J. P. S. El conjunto ha sido un logro. Sé que no he dicho siempre lo mismo, y en este punto estamos en desacuerdo, pues pienso que mis contradicciones importaba poco y que, a pesar de todo, he seguido siempre una misma línea.

B. L. ¡Ya estamos ante la «recta intención»! En tal caso, ¿no cree que el fracaso vaya indisolublemente unido a la posición del fin en el elemento de lo absoluto?

J. P. S. No lo creo. Por otra parte si se quiere descender hasta lo innoble, se puede estimar que no he pensado nunca de mí, sin deja de pensarlo de los demás. Veía cómo se equivocaban, cómo, aun cuando creyeran haber acertado era el fracaso total. Por mi parte me decía que al pensar así y al escribirlo, lo realizaba, y realizaba de un modo más general mi obra. Desde luego, no lo pensaba con claridad; si no, me hubiera dado cuenta necesariamente de esa enorme contradicción; pero de todos modos lo pensaba.

La innoble diferencia

B. L. Pero, ¿qué diferencia hay entre el anhelo de ser del camarero, ese camarero henchido de seriedad del que hemos hablado al principio, y el ansia de inmortalidad de Sartre, prescindiendo de todo lo innoble? ¿O es que sólo lo innoble constituye la diferencia?

J. P. S. Creo, a pesar de todo, que la idea de inmortalidad hacia la que me dejaba ir muy a menudo cuando escribía y hasta que he dejado de escribir era un sueño. Creo que la inmortalidad existe, pero de esa manera. Intentaré explicarme un poco más adelante. Creo que en la manera como yo aspiraba a la inmortalidad tal como la concebía, yo no era tan diferente del camarero o de Hitler, pero que la manera como yo trabajaba en mi obra era diferente. Era limpia, era moral, ya veremos qué quiere decir esto. Así, pues, considero que un cierto número de ideas que acompañan necesariamente a una acción -por ejemplo, la idea de inmortalidad- son sospechosas son turbias. Mi trabajo no ha estado presidido por la voluntad de ser inmortal.

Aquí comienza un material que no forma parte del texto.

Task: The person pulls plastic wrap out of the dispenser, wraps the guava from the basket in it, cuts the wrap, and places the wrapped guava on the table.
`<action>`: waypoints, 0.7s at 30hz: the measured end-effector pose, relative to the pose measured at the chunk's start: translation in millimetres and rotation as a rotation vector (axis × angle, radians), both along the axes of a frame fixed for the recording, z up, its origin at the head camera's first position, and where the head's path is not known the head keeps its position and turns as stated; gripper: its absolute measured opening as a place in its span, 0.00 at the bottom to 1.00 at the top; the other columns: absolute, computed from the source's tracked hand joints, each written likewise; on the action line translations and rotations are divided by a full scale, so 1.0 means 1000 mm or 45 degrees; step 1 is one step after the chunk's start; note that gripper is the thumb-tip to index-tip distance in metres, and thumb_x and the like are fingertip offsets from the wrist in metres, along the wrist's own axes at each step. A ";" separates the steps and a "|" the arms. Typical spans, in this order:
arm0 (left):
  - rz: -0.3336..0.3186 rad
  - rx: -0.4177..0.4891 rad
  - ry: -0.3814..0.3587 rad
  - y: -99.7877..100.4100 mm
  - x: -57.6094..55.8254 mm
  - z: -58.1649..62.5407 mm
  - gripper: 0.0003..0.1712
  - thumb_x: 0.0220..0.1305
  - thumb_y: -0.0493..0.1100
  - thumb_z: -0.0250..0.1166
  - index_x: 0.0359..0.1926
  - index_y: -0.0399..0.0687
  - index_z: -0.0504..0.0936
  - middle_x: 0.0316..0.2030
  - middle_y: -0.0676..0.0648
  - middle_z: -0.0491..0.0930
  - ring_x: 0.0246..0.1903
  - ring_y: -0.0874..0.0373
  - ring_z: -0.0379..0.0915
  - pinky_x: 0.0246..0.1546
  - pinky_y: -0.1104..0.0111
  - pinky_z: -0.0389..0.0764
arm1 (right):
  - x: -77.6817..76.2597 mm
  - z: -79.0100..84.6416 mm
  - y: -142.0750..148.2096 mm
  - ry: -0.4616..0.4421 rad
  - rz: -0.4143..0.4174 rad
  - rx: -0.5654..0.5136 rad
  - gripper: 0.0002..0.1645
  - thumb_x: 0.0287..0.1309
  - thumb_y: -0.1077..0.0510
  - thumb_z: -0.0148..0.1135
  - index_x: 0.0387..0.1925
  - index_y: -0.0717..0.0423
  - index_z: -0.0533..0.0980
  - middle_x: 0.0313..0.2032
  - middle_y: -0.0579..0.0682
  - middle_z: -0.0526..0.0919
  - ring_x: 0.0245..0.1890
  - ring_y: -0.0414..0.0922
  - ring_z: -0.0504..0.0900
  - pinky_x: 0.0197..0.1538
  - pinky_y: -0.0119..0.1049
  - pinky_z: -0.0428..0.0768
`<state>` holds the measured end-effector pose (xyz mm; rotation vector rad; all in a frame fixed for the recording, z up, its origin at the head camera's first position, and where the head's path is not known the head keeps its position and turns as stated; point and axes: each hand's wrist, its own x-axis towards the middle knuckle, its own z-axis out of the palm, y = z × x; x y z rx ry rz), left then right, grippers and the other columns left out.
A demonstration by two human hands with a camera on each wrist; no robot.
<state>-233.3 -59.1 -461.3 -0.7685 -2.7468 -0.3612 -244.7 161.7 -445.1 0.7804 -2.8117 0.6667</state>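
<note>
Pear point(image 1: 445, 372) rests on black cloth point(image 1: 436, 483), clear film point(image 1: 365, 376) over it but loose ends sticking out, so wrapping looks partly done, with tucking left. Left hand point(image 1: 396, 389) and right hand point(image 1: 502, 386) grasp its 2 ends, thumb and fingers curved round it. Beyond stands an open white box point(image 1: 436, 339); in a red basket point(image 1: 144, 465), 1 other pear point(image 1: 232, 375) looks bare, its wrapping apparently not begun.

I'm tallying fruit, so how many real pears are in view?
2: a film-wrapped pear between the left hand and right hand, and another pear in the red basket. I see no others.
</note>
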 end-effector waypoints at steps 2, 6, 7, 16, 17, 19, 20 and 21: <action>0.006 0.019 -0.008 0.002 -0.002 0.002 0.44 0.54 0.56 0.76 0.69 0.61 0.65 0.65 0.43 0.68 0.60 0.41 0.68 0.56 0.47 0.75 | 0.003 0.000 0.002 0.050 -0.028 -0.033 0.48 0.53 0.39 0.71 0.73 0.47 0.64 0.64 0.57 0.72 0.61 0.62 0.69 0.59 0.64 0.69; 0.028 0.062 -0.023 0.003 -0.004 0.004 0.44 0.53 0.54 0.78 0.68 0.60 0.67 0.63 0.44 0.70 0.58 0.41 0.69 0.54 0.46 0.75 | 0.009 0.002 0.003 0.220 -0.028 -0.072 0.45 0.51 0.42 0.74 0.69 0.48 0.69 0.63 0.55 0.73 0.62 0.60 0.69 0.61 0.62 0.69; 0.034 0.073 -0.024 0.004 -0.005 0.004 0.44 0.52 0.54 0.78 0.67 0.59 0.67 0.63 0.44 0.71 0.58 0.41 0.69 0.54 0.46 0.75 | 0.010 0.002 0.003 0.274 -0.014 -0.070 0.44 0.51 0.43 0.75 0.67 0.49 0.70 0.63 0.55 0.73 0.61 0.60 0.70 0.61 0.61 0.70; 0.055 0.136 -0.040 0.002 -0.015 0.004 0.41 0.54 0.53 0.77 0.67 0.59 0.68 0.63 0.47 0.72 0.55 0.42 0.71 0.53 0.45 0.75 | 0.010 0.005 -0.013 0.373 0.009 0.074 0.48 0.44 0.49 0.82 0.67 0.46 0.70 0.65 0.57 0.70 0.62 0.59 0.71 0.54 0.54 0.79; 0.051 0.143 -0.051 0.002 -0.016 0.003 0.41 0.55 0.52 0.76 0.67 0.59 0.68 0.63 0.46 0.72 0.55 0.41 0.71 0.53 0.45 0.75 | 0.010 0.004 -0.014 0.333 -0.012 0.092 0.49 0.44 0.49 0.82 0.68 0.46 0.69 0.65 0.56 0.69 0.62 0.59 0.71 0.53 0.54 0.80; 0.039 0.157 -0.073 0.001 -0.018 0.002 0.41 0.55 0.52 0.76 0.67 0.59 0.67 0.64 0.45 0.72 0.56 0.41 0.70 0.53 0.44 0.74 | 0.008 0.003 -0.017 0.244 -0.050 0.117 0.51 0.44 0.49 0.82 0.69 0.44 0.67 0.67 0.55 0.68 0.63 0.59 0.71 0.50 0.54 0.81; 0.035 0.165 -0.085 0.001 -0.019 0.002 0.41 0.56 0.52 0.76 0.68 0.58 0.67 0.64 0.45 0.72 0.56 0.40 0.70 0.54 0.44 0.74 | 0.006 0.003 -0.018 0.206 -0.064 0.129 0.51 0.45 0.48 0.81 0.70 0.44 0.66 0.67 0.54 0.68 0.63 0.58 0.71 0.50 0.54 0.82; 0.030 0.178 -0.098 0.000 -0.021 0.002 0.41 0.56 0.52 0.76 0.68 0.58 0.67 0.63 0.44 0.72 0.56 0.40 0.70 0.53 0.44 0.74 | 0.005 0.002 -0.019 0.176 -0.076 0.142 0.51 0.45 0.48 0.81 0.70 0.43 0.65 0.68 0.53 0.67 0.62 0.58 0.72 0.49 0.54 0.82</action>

B. L. Pero, ¿no se puede partir de esa diferencia? Tú nos hablas de la obra como de un pacto de generosidad, de un pacto de confianza entre el lector y el autor. La labor de escritor ha sido siempre lo esencial para ti.

J. P. S. La labor social…

B. L. ¿No es esa labor social la expresión de un deseo al menos tan fundamental como ese deseo de ser de que nos hablas en El ser y la nada?

J. P. S. Sí, pero pienso que hay que definirlo. Pienso, si quieres, que hay una modalidad distinta a la primera modalidad de espíritu de seriedad. Es la modalidad moral. Y la modalidad moral implica que dejamos, al menos a aquel nivel, de tener como fin el ser; ya no queremos ser Dios, ya no queremos ser causa sui; es otra cosa la que buscamos.

B. L. Después de todo, esta idea de causa sui sólo surge a partir de una tradición teológica muy determinada.

J. P. S. Así es, si quieres.

B. L. Del cristianismo a Hegel.

J. P. S. De acuerdo, si te empeñas. Es mi tradición, no tengo otra. Ni la tradición oriental, ni la tradición judía. Carezco de ellas a causa de mi historicidad.